About the job
Speechify’s mission is to remove reading barriers for learners everywhere. Over 50 million people use our text-to-speech products to turn written content, PDFs, books, Google Docs, news articles, and websites, into audio. Our platform spans iOS, Android, Mac, Chrome, and web, helping users read faster and retain more. Speechify has earned recognition as Google’s Chrome Extension of the Year and received Apple’s 2025 Design Award for Inclusivity.
Nearly 200 team members work together remotely from backgrounds at Amazon, Microsoft, Google, and leading universities. Our distributed team includes frontend and backend engineers, AI researchers, and founders of successful startups. We have no physical office.
Role Overview
Speechify is hiring a Software Engineer for the AI team’s data division. This engineer will play a key role in managing the data collection systems that power our model training. The focus is on building and maintaining petabyte-scale datasets, working at the intersection of infrastructure, engineering, and research.
What You Will Do
- Find and integrate new audio data sources into the data ingestion pipeline.
- Manage and improve cloud infrastructure for data ingestion (currently on Google Cloud Platform, managed with Terraform).

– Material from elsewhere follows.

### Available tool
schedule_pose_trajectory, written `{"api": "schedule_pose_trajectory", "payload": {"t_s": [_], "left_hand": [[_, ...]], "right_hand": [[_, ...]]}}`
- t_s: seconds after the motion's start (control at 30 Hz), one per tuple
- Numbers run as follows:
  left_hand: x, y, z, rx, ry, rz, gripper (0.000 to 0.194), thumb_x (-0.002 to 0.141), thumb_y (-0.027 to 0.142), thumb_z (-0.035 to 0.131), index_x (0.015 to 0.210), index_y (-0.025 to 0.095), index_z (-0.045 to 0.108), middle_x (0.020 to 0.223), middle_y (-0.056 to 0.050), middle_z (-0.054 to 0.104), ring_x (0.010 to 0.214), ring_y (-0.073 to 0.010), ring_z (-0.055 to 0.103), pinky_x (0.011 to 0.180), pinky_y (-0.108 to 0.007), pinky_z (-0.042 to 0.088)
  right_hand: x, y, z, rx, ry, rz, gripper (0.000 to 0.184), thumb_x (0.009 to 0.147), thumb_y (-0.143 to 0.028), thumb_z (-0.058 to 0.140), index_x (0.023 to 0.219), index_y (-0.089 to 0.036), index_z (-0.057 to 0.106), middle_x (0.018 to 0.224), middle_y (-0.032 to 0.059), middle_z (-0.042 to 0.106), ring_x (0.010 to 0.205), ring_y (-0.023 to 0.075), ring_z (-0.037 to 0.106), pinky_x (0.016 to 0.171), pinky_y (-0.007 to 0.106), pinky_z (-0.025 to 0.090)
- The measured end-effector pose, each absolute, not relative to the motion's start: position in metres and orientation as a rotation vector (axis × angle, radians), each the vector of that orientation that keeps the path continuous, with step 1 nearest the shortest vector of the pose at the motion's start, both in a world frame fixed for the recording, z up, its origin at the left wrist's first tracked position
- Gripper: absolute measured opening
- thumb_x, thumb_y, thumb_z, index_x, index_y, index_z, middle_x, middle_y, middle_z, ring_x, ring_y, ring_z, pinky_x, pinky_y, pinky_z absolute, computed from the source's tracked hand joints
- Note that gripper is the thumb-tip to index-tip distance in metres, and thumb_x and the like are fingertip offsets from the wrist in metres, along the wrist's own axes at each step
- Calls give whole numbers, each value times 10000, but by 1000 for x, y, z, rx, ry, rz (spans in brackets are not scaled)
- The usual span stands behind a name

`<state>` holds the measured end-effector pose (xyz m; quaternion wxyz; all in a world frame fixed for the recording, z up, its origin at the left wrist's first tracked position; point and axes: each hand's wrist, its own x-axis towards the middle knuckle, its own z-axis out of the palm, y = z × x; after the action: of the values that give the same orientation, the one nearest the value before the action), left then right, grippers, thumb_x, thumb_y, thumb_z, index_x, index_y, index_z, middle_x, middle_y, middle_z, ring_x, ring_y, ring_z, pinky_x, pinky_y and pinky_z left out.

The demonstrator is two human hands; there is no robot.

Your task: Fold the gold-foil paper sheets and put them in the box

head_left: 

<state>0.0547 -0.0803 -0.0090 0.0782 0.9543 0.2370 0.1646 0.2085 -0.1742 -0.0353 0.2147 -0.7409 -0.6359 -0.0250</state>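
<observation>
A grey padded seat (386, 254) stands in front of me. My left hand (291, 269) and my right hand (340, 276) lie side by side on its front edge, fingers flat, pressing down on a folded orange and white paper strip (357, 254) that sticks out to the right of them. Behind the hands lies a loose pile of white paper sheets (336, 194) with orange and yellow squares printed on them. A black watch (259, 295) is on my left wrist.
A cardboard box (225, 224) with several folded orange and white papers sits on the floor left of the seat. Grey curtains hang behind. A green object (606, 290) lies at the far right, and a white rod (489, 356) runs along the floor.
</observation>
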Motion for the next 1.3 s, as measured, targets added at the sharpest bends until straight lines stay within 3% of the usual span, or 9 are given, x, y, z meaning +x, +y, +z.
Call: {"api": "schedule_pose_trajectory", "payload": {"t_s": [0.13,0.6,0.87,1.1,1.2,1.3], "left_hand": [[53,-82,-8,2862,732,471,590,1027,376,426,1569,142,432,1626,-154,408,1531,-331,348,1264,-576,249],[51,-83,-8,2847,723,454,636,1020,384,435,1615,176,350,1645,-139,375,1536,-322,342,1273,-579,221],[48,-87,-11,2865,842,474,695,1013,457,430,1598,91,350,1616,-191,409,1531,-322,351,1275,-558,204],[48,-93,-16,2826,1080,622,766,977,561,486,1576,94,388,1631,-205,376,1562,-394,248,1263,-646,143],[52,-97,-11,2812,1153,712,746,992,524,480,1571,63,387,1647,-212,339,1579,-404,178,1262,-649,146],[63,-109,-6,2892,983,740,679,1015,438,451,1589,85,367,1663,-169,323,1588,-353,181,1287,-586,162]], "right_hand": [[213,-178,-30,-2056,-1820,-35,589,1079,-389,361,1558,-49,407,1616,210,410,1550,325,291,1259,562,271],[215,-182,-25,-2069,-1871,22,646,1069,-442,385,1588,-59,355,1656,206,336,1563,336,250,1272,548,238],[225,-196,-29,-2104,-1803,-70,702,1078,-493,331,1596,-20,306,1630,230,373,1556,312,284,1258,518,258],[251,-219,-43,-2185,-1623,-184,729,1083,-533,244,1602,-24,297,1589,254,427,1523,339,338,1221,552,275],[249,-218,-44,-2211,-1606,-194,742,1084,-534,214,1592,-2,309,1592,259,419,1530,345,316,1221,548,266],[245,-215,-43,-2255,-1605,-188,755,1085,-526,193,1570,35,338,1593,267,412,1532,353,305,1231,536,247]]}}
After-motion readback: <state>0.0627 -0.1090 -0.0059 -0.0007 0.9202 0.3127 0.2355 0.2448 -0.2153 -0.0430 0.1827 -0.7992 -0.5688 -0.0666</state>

- Work with scientists to boost cost efficiency, throughput, and data quality, enabling richer datasets for next-generation models.
- Collaborate with AI team members and leadership to shape the dataset roadmap for future consumer and enterprise products.
What We Look For
- BS, MS, or PhD in Computer Science or a related field.
- At least 5 years of professional software development experience.
- Strong skills in bash and Python scripting in Linux environments.
- Experience with Docker and Infrastructure-as-Code (such as Terraform), plus hands-on work with at least one major cloud provider (GCP preferred).
- Familiarity with web crawling and large-scale data processing is a plus.
- Ability to multitask and adapt as priorities shift.
- Clear written and verbal communication.
Location
This role is based in Reading, United Kingdom. The team operates fully remotely.